Stored data.
*** Block opens ***

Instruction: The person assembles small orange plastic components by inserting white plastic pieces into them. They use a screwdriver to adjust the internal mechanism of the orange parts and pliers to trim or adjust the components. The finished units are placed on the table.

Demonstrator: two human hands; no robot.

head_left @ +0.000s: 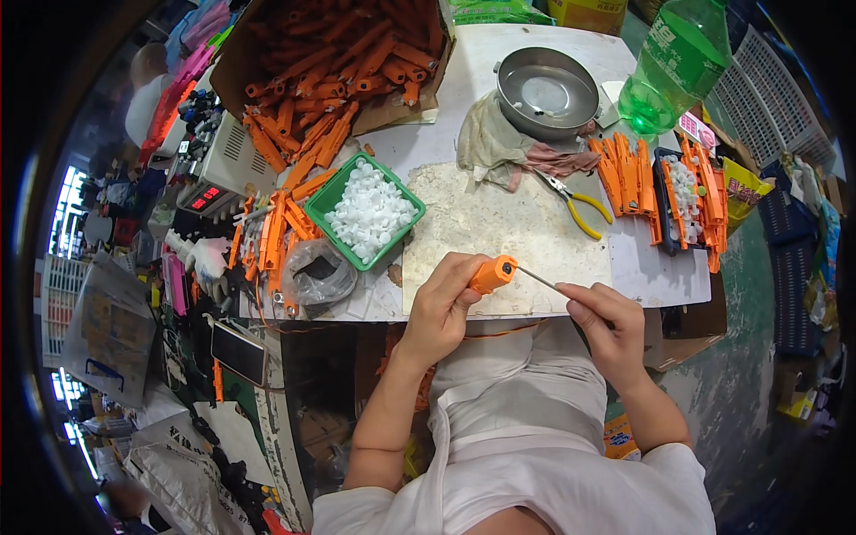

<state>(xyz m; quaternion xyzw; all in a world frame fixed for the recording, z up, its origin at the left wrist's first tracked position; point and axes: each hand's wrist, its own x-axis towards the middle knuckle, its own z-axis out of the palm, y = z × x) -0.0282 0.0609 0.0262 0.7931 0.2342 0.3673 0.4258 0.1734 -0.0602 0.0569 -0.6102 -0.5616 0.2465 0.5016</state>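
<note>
Our left hand grips orange part, likely angled for access; our right hand pinches thin rod, probably for fine control.

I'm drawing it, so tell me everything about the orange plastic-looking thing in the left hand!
The orange, chunky, plastic-looking piece points right; its end has a dark, roundish spot. The left hand grips it, hiding the other end. It is near the front edge of the pale, worn tabletop. A thin, metal-looking rod in the right hand reaches toward the spotted end; I can't tell if they touch.
</note>
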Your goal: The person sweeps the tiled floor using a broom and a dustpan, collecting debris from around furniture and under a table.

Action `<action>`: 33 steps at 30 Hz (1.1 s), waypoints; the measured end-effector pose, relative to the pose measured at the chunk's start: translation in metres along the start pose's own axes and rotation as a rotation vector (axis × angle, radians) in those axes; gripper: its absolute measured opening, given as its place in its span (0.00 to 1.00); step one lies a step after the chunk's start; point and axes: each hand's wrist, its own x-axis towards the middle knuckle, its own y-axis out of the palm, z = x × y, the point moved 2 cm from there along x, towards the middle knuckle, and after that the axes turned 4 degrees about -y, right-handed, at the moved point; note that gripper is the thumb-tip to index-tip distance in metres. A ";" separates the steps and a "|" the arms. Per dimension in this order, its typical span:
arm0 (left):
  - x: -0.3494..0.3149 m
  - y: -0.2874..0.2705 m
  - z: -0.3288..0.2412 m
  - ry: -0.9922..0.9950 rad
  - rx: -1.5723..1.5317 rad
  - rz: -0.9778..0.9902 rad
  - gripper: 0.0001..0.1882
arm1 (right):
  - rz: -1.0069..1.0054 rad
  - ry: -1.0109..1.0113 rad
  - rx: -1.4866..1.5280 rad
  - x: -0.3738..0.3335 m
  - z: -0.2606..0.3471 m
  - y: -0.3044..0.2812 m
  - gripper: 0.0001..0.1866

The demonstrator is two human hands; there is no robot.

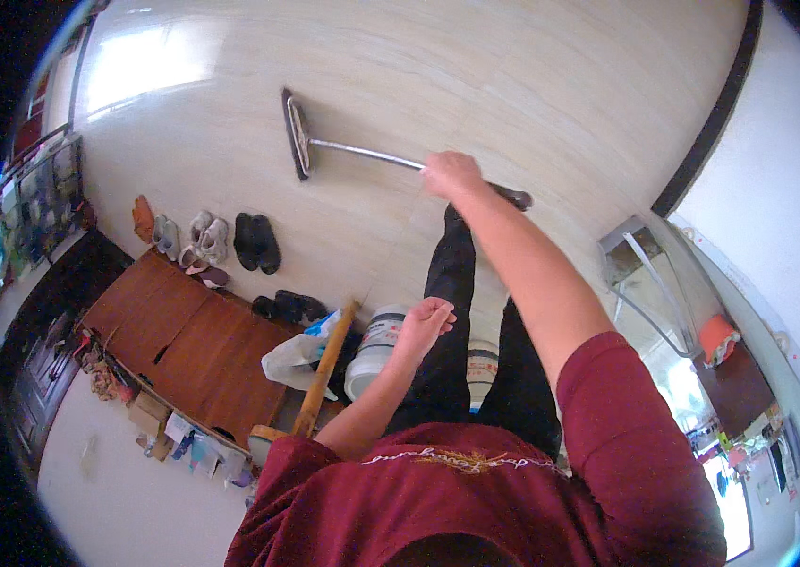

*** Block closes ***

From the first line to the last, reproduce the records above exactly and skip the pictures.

Instruction: The person assembles small orange plastic components by inserting white plastic pieces into them. They use a screwdriver to adjust the internal mechanism of the orange parts and pliers to trim or adjust the components. The finished units are placed on the table.

Demonstrator: two human hands; no robot.

head_left @ +0.000s: 

<state>(xyz m; quaternion xyzw; all in a world frame fixed for the recording, z up, its origin at the left wrist's first tracked position; point and axes: each hand's wrist, its own x-axis towards the middle knuckle, its own z-axis out of the palm, y = z × x) -0.0282 0.0609 0.0262 0.7931 0.2342 0.3673 0.4258 0.1734 -0.0602 0.0569 -0.6102 -0.5616 0.2465 0.5016</state>
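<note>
Our left hand grips orange part, likely angled for access; our right hand pinches thin rod, probably for fine control.

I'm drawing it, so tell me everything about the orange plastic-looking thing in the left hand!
The orange, chunky, plastic-looking piece points right; its end has a dark, roundish spot. The left hand grips it, hiding the other end. It is near the front edge of the pale, worn tabletop. A thin, metal-looking rod in the right hand reaches toward the spotted end; I can't tell if they touch.
</note>
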Your goal: The person sweeps the tiled floor using a broom and a dustpan, collecting debris from around furniture and under a table.

Action `<action>`: 33 steps at 30 Hz (1.1 s), waypoints; the measured end-effector pose, relative to the pose measured at the chunk's start: translation in metres along the start pose's own axes and rotation as a rotation vector (axis × angle, radians) in those axes; gripper: its absolute measured opening, given as its place in its span (0.00 to 1.00); step one lies a step after the chunk's start; point and axes: each hand's wrist, its own x-axis towards the middle knuckle, its own y-axis out of the palm, z = x × y, the point moved 2 cm from there along x, towards the middle knuckle, and after that the axes turned 4 degrees about -y, right-handed, at the moved point; note that gripper is the thumb-tip to index-tip distance in metres. A ";" separates the steps and a "|" the arms. Per dimension in this order, its typical span:
arm0 (left):
  - x: -0.3494..0.3149 m
  - y: -0.2874..0.2705 m
  - z: -0.3288..0.2412 m
  - ry: -0.9922..0.9950 rad
  - rx: -1.5723..1.5317 rad
  - rz: -0.9778..0.9902 rad
  - gripper: 0.0001..0.1882
arm1 (right):
  - rz: -1.0069..1.0054 rad
  - ry: -1.0109..1.0113 rad
  - rx: -1.4866..1.5280 rad
  - x: -0.3738..0.3335 m
  - z: -0.2606..0.3471 m
  - y: -0.3044..0.2812 m
  - gripper: 0.0001..0.1866

The demonstrator is two human hands; there is no robot.

Whatever the exercise asked has now been answered.